[WHAT IS BEING ASKED] Type out the listing again, exactly, with every line included.

[SOURCE DATA]

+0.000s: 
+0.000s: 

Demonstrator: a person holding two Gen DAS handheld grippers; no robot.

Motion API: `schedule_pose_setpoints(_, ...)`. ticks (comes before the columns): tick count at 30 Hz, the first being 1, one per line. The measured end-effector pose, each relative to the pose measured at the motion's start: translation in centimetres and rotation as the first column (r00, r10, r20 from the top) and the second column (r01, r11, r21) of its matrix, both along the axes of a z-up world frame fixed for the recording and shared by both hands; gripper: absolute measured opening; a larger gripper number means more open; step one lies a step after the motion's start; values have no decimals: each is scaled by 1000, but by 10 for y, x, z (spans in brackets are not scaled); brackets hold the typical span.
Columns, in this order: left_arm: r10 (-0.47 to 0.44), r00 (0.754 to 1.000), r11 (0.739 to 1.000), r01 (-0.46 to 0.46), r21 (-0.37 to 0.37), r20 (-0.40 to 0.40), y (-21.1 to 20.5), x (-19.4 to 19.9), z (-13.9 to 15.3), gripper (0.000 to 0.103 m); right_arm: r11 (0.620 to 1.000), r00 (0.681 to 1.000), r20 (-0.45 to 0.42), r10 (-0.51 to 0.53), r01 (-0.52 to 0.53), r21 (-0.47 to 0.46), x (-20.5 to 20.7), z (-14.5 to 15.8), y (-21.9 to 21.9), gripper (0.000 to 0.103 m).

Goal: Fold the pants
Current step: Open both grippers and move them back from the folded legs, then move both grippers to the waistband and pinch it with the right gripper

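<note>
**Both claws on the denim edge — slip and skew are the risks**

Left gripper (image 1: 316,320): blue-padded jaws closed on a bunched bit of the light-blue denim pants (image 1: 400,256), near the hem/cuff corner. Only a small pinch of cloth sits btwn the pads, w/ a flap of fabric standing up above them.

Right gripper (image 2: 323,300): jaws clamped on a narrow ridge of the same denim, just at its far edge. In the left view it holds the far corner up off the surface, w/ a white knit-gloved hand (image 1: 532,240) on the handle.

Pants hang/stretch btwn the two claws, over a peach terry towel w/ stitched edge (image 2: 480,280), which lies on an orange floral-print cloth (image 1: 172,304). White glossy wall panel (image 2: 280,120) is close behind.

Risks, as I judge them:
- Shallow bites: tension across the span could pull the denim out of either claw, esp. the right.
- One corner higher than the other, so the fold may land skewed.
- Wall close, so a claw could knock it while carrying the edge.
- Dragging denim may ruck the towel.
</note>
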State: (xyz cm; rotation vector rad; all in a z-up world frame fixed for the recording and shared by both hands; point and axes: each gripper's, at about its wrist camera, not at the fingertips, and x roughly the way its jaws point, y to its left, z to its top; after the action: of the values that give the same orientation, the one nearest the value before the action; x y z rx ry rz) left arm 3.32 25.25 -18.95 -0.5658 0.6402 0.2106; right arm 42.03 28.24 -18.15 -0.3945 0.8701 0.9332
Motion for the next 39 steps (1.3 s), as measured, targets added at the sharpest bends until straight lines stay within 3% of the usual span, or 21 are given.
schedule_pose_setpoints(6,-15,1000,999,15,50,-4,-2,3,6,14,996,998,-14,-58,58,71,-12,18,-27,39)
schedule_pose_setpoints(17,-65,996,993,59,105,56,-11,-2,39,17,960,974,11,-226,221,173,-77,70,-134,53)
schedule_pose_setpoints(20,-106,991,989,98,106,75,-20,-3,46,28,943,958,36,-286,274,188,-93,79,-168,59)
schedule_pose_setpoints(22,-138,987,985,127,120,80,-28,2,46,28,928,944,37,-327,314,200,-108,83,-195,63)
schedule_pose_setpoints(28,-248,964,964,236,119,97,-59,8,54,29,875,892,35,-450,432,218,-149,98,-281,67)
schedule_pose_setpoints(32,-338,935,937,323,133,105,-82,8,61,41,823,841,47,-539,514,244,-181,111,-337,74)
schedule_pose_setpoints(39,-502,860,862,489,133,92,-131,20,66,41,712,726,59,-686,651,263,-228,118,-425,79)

[RESULT]
+0.000s: 
+0.000s: 

Demonstrator: a person holding two Gen DAS handheld grippers; no robot.

Motion API: `schedule_pose_setpoints(_, ...)`. ticks (comes before the columns): tick count at 30 Hz, the first being 1, one per line. The measured end-effector pose, each relative to the pose measured at the motion's start: translation in centimetres and rotation as the first column (r00, r10, r20 from the top) and the second column (r01, r11, r21) of its matrix, both along the axes of a z-up world frame fixed for the recording and shared by both hands; gripper: absolute measured opening; a larger gripper number means more open; step one lies a step after the motion's start; values have no decimals: each is scaled by 1000, but by 10 for y, x, z (spans in brackets are not scaled); brackets hold the typical span.
Columns, in this order: left_arm: r10 (-0.47 to 0.44), r00 (0.754 to 1.000), r11 (0.739 to 1.000), r01 (-0.46 to 0.46), r21 (-0.37 to 0.37), r20 (-0.40 to 0.40), y (-21.1 to 20.5), x (-19.4 to 19.9), z (-13.9 to 15.3), gripper (0.000 to 0.103 m); right_arm: r11 (0.620 to 1.000), r00 (0.681 to 1.000), r20 (-0.45 to 0.42), r10 (-0.51 to 0.53), r01 (-0.52 to 0.53), r21 (-0.47 to 0.46), x (-20.5 to 20.7), z (-14.5 to 15.8), y (-21.9 to 21.9), gripper (0.000 to 0.103 m).

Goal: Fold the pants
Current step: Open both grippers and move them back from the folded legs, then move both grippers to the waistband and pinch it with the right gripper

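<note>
**Both claws on the denim edge — slip and skew are the risks**

Left gripper (image 1: 316,320): blue-padded jaws closed on a bunched bit of the light-blue denim pants (image 1: 400,256), near the hem/cuff corner. Only a small pinch of cloth sits btwn the pads, w/ a flap of fabric standing up above them.

Right gripper (image 2: 323,300): jaws clamped on a narrow ridge of the same denim, just at its far edge. In the left view it holds the far corner up off the surface, w/ a white knit-gloved hand (image 1: 532,240) on the handle.

Pants hang/stretch btwn the two claws, over a peach terry towel w/ stitched edge (image 2: 480,280), which lies on an orange floral-print cloth (image 1: 172,304). White glossy wall panel (image 2: 280,120) is close behind.

Risks, as I judge them:
- Shallow bites: tension across the span could pull the denim out of either claw, esp. the right.
- One corner higher than the other, so the fold may land skewed.
- Wall close, so a claw could knock it while carrying the edge.
- Dragging denim may ruck the towel.
</note>
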State: (xyz cm; rotation vector rad; all in a z-up world frame fixed for the recording and shared by both hands; point and axes: each gripper's, at about its wrist camera, not at the fingertips, and x roughly the way its jaws point, y to its left, z to its top; after the action: of the values that give the same orientation, the one nearest the value before the action; x y z rx ry rz) left arm 3.32 25.25 -18.95 -0.5658 0.6402 0.2106; right arm 42.03 28.24 -18.15 -0.3945 0.8701 0.9332
Motion for the next 39 steps (1.3 s), as measured, targets added at the sharpest bends until straight lines stay within 3% of the usual span, or 21 are given.
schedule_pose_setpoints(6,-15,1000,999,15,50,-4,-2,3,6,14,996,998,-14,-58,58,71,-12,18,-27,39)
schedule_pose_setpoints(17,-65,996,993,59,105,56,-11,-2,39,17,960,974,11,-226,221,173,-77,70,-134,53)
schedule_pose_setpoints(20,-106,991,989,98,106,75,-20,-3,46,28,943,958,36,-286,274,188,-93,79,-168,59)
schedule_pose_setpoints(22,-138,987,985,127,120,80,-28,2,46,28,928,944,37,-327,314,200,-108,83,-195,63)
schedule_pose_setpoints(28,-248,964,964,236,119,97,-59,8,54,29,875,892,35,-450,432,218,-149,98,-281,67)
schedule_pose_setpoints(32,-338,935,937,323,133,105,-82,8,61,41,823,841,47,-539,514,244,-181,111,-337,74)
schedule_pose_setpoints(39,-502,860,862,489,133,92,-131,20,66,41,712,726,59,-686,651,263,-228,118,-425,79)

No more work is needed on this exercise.